### [What to produce]
Using the material below, print the line that contains "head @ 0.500", the line that contains "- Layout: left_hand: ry", and every line in between, exactly and nothing else.

### [Extracted records]
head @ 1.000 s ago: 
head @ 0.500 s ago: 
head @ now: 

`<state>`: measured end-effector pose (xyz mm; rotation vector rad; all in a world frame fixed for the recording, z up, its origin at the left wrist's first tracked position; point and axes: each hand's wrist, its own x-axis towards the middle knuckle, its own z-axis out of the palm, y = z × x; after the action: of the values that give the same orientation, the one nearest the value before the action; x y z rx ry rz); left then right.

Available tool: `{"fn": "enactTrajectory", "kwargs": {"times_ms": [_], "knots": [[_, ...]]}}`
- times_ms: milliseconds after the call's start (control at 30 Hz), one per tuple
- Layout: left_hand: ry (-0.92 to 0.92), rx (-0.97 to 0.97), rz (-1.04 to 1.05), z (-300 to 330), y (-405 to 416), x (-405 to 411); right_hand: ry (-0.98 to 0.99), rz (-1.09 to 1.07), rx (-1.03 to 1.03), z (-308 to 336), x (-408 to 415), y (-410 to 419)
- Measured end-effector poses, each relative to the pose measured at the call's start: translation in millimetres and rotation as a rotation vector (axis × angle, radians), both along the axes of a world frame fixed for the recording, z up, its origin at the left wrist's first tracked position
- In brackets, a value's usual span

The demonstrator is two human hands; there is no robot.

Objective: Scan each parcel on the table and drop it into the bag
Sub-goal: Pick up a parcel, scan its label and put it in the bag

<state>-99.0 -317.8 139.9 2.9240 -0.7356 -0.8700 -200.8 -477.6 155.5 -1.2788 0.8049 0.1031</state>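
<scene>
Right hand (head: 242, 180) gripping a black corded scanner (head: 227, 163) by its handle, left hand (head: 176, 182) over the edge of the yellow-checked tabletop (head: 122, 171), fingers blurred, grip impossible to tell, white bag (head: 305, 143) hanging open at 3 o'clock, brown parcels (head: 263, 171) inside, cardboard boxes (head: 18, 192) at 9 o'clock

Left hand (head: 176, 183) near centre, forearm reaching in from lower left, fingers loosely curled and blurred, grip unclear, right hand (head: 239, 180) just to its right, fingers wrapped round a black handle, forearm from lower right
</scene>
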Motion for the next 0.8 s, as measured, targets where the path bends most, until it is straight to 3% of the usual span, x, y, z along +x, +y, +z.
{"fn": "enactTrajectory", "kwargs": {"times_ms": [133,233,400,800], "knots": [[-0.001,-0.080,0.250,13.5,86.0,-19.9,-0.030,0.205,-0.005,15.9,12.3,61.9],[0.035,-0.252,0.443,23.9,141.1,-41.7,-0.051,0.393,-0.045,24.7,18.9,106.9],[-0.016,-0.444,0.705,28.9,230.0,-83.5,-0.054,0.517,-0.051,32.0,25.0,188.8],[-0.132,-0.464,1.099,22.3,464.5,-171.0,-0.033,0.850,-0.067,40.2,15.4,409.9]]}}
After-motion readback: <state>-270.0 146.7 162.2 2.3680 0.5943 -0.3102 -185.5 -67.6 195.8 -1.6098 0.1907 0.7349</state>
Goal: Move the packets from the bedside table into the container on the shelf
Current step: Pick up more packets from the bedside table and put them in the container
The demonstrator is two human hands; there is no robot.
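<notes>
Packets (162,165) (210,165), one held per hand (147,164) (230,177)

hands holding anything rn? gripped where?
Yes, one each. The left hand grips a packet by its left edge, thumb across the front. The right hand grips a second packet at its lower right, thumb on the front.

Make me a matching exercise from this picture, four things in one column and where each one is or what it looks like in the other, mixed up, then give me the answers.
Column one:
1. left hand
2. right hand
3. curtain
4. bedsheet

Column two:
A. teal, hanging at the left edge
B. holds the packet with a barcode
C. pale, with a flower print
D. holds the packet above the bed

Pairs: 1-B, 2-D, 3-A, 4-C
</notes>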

### [Exercise output]
head @ 0.500 s ago: 
head @ now: 

`<state>`: measured end-effector pose (xyz mm; rotation vector rad; all in a world frame fixed for the recording, z up, its origin at the left wrist's first tracked position; point and axes: each hand's wrist, its own x-axis towards the middle knuckle, its own z-axis out of the palm, y = z × x; after the action: of the values that give the same orientation, the one nearest the value before the action; x y z rx ry rz); left then right.

Available tool: `{"fn": "enactTrajectory", "kwargs": {"times_ms": [_], "knots": [[_, ...]]}}`
- times_ms: milliseconds after the call's start (control at 30 Hz), one per tuple
- Layout: left_hand: ry (-0.92 to 0.92), rx (-0.97 to 0.97), rz (-1.04 to 1.05), z (-300 to 330), y (-405 to 416), x (-405 to 411); right_hand: ry (-0.98 to 0.99), rz (-1.09 to 1.07), rx (-1.03 to 1.03), z (-308 to 336), x (-408 to 415), y (-410 to 419)

The output contains nothing more.